Exercise aim -
Word for word, transcribe the data below from the line with "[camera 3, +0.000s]" to the line with "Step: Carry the", keeping both of those lines.
----------
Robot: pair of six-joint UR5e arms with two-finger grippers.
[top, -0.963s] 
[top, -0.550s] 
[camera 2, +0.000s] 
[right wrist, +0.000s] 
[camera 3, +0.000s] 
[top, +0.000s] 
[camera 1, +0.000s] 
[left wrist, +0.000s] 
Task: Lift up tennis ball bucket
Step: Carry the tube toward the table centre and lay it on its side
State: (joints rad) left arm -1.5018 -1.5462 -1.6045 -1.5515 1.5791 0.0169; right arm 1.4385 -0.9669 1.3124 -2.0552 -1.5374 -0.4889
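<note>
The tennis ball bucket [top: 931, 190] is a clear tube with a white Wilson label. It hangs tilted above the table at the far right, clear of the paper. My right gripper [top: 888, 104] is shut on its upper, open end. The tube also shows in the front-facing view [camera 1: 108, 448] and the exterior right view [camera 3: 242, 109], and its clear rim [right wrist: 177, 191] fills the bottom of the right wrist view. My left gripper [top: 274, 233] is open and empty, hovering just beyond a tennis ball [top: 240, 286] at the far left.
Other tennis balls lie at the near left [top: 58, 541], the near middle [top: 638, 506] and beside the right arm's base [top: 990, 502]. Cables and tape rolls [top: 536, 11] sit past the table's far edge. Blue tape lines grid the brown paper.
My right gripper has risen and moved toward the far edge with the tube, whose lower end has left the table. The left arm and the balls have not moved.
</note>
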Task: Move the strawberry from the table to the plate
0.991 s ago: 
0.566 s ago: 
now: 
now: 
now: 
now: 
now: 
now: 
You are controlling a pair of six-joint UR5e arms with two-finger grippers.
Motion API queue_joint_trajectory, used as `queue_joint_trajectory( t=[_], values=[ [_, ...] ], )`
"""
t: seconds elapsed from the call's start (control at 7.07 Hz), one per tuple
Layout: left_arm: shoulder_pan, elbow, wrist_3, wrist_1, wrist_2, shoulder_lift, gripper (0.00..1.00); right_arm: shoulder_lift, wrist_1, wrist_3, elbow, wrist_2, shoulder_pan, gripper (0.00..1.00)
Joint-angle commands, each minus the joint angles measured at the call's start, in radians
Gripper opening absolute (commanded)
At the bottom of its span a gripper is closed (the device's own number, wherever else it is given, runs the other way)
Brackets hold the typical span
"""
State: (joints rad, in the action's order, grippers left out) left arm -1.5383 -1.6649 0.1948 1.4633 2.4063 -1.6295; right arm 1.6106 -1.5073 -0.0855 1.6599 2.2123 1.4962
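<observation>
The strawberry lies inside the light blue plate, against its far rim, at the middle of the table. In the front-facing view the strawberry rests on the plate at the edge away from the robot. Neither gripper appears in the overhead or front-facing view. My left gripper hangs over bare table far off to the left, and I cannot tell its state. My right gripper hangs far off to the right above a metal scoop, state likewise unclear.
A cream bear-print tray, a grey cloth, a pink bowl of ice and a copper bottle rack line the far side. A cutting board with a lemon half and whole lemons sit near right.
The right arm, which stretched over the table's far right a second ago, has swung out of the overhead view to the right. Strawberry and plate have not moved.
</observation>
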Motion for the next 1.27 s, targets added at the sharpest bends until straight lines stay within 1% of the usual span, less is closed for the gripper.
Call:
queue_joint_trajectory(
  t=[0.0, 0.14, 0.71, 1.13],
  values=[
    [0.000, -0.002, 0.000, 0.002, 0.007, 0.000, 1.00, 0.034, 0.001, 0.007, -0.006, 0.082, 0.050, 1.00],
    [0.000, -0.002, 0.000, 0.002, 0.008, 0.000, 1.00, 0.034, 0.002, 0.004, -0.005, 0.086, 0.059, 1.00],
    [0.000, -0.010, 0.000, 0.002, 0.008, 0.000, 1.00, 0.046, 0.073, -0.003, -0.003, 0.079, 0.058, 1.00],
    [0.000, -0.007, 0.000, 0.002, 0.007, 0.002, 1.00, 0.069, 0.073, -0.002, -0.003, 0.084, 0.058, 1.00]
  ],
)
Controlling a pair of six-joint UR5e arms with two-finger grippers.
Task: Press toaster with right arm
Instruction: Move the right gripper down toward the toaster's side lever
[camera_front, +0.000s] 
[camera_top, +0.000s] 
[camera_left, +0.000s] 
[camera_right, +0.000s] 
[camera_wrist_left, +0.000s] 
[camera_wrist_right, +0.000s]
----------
Answer below -
[camera 3, +0.000s] 
[top, +0.000s] 
[camera 1, +0.000s] 
[left wrist, +0.000s] 
Task: Lift up tennis ball bucket
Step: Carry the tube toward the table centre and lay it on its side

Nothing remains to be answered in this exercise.